(EXERCISE DIRECTIONS) The line with "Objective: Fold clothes" marks the first line to copy, and the line with "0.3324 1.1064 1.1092" marks the last. Transcribe that stretch of the data below exactly, without pictures.

(INPUT DATA)
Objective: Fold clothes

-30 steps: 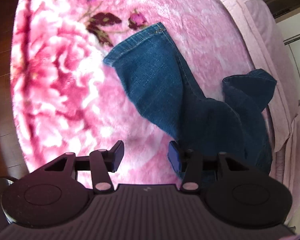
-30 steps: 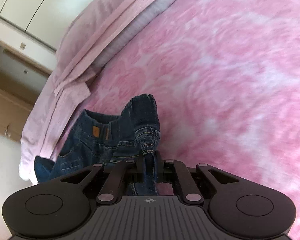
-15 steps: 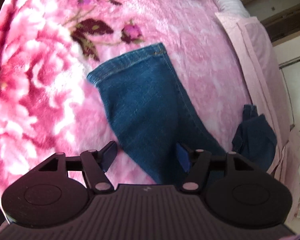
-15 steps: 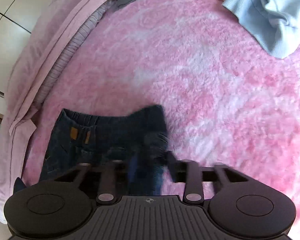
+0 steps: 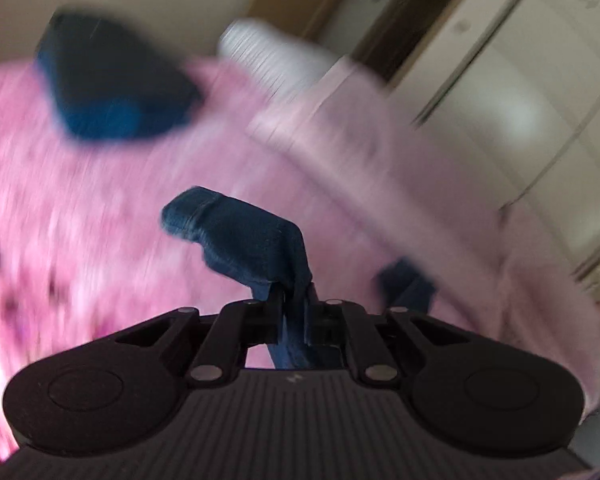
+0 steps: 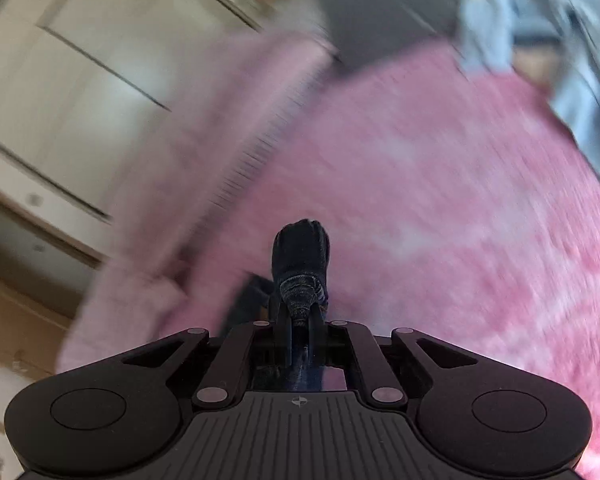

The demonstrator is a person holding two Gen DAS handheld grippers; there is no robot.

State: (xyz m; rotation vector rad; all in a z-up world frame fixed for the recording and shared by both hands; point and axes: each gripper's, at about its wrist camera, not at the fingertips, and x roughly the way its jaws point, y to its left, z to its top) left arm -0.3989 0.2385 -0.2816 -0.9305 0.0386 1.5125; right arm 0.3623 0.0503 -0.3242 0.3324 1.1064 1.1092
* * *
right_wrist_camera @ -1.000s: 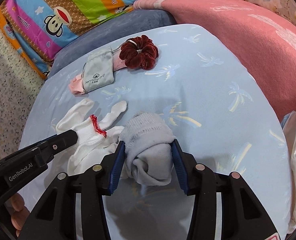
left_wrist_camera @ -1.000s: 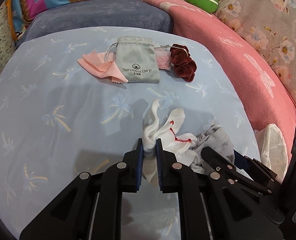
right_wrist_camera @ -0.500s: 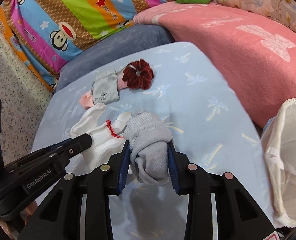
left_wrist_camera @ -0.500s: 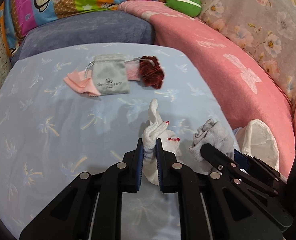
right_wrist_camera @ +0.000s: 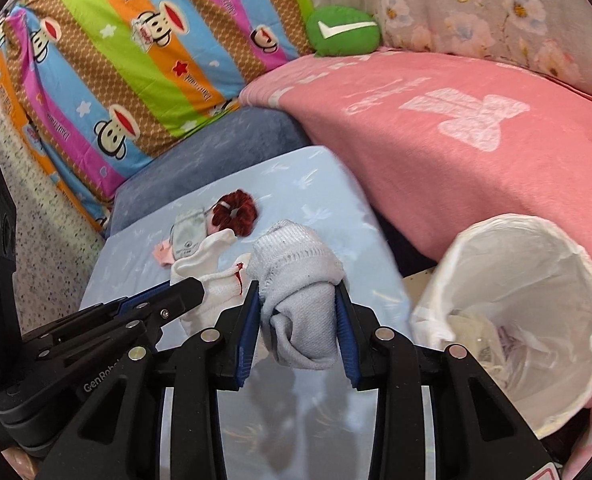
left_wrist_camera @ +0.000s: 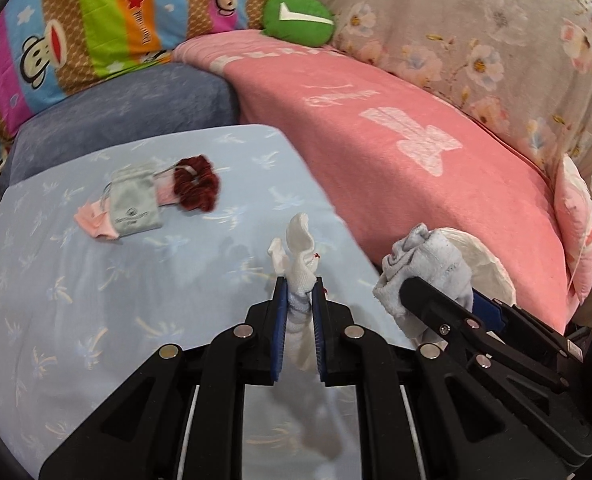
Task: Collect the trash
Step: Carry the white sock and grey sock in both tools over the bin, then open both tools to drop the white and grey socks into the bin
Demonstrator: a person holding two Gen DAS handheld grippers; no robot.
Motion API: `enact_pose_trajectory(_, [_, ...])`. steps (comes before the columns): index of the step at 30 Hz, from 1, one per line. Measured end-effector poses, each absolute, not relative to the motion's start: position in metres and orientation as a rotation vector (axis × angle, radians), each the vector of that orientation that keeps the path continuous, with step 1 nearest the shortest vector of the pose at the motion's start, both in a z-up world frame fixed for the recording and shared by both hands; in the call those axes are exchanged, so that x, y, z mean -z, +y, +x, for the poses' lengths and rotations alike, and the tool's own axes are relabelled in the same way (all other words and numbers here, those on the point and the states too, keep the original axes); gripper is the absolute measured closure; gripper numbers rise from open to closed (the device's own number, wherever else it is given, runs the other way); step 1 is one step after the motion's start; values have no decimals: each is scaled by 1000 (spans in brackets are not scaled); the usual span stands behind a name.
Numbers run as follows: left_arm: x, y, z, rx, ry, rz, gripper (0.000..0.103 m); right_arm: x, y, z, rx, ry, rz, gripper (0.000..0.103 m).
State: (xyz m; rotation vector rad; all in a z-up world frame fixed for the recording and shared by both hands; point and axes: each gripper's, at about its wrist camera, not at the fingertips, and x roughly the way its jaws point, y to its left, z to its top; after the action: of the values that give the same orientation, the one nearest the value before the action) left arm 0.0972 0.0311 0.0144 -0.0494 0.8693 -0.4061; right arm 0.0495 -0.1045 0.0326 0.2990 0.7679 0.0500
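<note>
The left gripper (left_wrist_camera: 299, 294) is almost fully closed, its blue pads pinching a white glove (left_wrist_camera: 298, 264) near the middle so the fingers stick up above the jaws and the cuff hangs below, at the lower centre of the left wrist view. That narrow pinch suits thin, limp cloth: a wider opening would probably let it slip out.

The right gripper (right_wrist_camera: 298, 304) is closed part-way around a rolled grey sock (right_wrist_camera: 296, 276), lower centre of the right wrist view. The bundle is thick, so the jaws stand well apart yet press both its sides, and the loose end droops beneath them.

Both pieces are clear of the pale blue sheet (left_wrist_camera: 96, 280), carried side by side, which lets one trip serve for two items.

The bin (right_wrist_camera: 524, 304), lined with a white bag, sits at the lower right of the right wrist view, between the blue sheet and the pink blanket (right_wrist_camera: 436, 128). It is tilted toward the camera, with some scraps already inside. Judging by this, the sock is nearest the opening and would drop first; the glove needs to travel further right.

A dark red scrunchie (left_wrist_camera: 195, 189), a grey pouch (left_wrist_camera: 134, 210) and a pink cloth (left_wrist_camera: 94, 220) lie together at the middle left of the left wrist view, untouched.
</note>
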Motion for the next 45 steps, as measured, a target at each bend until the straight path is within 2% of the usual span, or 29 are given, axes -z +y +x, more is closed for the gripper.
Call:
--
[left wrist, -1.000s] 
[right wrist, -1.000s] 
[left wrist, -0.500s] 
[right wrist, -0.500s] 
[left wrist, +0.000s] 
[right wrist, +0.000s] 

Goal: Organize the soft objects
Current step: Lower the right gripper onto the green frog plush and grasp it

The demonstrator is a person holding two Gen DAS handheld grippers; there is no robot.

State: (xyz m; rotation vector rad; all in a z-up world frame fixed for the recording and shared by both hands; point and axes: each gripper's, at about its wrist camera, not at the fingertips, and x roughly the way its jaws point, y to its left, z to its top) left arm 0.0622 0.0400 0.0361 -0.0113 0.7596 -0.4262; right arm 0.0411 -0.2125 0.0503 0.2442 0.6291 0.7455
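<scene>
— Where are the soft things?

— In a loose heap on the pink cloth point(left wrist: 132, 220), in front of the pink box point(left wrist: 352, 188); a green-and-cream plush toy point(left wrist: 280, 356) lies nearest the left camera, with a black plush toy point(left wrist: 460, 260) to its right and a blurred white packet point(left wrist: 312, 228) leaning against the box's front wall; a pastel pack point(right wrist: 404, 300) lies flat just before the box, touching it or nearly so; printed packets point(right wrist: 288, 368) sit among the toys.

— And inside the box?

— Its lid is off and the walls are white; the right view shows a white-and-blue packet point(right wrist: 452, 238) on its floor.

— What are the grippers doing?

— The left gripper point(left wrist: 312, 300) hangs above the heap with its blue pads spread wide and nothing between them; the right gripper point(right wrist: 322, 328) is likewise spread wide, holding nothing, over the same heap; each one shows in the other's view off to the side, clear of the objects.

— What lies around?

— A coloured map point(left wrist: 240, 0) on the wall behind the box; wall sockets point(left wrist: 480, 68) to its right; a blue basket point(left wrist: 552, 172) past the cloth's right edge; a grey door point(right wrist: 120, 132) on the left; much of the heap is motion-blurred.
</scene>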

(RESULT)
Objective: Fold clothes

-30 steps: 
-30 steps: 
-15 steps: 
-15 steps: 
+0 steps: 
+0 steps: 

The demonstrator is a person holding two Gen DAS handheld grippers; there is no robot.

State: (xyz m; rotation vector rad; all in a z-up world frame fixed for the recording and shared by both hands; point and axes: each gripper's, at about its wrist camera, not at the fingertips, and x roughly the way its jaws point, y to its left, z to its top) left arm -0.3989 0.2385 -0.2816 -0.9305 0.0386 1.5125; right arm 0.3623 0.0503 -0.3242 0.3324 1.1064 1.1092

This output is now complete.